### What is needed
Nothing in the entries below may be altered; print them as they stand.

(Records for the task Opens)

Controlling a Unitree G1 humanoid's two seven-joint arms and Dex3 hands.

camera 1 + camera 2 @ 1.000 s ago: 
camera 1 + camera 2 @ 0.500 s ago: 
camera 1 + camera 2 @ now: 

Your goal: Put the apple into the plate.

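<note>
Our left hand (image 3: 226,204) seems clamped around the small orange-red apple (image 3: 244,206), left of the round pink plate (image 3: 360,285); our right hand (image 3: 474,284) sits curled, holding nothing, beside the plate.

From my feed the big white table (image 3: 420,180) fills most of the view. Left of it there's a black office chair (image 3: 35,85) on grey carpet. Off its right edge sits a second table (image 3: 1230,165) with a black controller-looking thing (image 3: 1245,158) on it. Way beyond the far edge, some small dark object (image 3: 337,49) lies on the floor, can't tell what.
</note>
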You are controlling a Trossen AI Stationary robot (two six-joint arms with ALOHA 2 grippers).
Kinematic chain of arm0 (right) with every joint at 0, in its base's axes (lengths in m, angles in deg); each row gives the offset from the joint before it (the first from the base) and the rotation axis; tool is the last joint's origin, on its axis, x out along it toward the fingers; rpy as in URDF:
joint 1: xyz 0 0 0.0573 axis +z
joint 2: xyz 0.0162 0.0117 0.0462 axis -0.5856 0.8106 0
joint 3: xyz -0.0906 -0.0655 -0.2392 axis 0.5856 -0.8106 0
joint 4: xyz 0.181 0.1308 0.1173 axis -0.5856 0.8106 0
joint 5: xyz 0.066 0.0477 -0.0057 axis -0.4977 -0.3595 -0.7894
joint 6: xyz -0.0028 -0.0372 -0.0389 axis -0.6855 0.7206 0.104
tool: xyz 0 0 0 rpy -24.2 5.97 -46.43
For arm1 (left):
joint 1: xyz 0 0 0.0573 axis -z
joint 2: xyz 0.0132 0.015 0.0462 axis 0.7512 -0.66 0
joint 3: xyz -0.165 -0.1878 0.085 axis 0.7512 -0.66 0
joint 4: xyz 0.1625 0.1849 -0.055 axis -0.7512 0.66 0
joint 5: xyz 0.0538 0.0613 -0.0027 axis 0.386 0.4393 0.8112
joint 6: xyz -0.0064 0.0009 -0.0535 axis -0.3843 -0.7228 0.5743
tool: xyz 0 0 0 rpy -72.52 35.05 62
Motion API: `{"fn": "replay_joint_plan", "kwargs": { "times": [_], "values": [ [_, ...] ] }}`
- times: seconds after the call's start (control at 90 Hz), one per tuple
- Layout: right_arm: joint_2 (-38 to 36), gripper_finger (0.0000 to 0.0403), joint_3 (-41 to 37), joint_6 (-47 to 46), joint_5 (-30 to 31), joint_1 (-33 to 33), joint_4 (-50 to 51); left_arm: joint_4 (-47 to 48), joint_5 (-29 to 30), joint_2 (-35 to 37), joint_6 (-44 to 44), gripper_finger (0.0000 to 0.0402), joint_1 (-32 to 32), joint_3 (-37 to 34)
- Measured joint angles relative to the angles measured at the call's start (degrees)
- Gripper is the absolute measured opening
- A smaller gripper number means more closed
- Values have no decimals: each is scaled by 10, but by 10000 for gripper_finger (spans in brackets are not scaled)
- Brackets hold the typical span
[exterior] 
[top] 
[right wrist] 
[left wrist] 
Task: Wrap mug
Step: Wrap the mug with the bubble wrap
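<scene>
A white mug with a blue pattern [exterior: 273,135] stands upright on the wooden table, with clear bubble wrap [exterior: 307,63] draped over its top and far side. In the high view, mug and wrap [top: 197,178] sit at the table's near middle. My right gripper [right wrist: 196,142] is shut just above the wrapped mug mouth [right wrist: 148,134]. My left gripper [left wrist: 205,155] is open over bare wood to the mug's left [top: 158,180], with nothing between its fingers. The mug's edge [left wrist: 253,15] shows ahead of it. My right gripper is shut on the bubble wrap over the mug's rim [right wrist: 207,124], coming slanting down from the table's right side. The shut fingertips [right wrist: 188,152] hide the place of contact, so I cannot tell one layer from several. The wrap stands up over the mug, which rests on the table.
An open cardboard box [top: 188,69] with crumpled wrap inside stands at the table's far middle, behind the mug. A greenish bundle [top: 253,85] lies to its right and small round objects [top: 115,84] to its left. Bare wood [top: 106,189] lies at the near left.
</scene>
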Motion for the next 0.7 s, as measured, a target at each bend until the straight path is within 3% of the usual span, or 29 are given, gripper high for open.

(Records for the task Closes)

### Answer to this exercise
Controlling a Unitree G1 humanoid's two seven-joint arms and Dex3 hands.

camera 1 + camera 2 @ 1.000 s ago: 
camera 1 + camera 2 @ 0.500 s ago: 
camera 1 + camera 2 @ now: 

Your goal: Put the apple into the plate.

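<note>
Our left hand (image 3: 226,204) seems clamped around the small orange-red apple (image 3: 244,206), left of the round pink plate (image 3: 360,285); our right hand (image 3: 474,284) sits curled, holding nothing, beside the plate.

From my feed the big white table (image 3: 420,180) fills most of the view. Left of it there's a black office chair (image 3: 35,85) on grey carpet. Off its right edge sits a second table (image 3: 1230,165) with a black controller-looking thing (image 3: 1245,158) on it. Way beyond the far edge, some small dark object (image 3: 337,49) lies on the floor, can't tell what.
</note>
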You are controlling a Trossen AI Stationary robot (two six-joint arms with ALOHA 2 grippers).
Kinematic chain of arm0 (right) with every joint at 0, in its base's axes (lengths in m, angles in deg); each row gives the offset from the joint before it (the first from the base) and the rotation axis; tool is the last joint's origin, on its axis, x out along it toward the fingers; rpy as in URDF:
joint 1: xyz 0 0 0.0573 axis +z
joint 2: xyz 0.0162 0.0117 0.0462 axis -0.5856 0.8106 0
joint 3: xyz -0.0906 -0.0655 -0.2392 axis 0.5856 -0.8106 0
joint 4: xyz 0.181 0.1308 0.1173 axis -0.5856 0.8106 0
joint 5: xyz 0.066 0.0477 -0.0057 axis -0.4977 -0.3595 -0.7894
joint 6: xyz -0.0028 -0.0372 -0.0389 axis -0.6855 0.7206 0.104
tool: xyz 0 0 0 rpy -24.2 5.97 -46.43
For arm1 (left):
joint 1: xyz 0 0 0.0573 axis -z
joint 2: xyz 0.0132 0.015 0.0462 axis 0.7512 -0.66 0
joint 3: xyz -0.165 -0.1878 0.085 axis 0.7512 -0.66 0
joint 4: xyz 0.1625 0.1849 -0.055 axis -0.7512 0.66 0
joint 5: xyz 0.0538 0.0613 -0.0027 axis 0.386 0.4393 0.8112
joint 6: xyz -0.0064 0.0009 -0.0535 axis -0.3843 -0.7228 0.5743
tool: xyz 0 0 0 rpy -72.52 35.05 62
Motion API: `{"fn": "replay_joint_plan", "kwargs": { "times": [_], "values": [ [_, ...] ] }}`
- times: seconds after the call's start (control at 90 Hz), one per tuple
- Layout: right_arm: joint_2 (-38 to 36), gripper_finger (0.0000 to 0.0403), joint_3 (-41 to 37), joint_6 (-47 to 46), joint_5 (-30 to 31), joint_1 (-33 to 33), joint_4 (-50 to 51); left_arm: joint_4 (-47 to 48), joint_5 (-29 to 30), joint_2 (-35 to 37), joint_6 (-44 to 44), gripper_finger (0.0000 to 0.0402), joint_1 (-32 to 32), joint_3 (-37 to 34)
- Measured joint angles relative to the angles measured at the call's start (degrees)
- Gripper is the absolute measured opening
- A smaller gripper number means more closed
- Values have no decimals: each is scaled by 10, but by 10000 for gripper_finger (spans in brackets are not scaled)
- Brackets hold the typical span
[exterior] 
[top] 
[right wrist] 
[left wrist] 
Task: Wrap mug
Step: Wrap the mug with the bubble wrap
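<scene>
A white mug with a blue pattern [exterior: 273,135] stands upright on the wooden table, with clear bubble wrap [exterior: 307,63] draped over its top and far side. In the high view, mug and wrap [top: 197,178] sit at the table's near middle. My right gripper [right wrist: 196,142] is shut just above the wrapped mug mouth [right wrist: 148,134]. My left gripper [left wrist: 205,155] is open over bare wood to the mug's left [top: 158,180], with nothing between its fingers. The mug's edge [left wrist: 253,15] shows ahead of it. My right gripper is shut on the bubble wrap over the mug's rim [right wrist: 207,124], coming slanting down from the table's right side. The shut fingertips [right wrist: 188,152] hide the place of contact, so I cannot tell one layer from several. The wrap stands up over the mug, which rests on the table.
An open cardboard box [top: 188,69] with crumpled wrap inside stands at the table's far middle, behind the mug. A greenish bundle [top: 253,85] lies to its right and small round objects [top: 115,84] to its left. Bare wood [top: 106,189] lies at the near left.
</scene>
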Motion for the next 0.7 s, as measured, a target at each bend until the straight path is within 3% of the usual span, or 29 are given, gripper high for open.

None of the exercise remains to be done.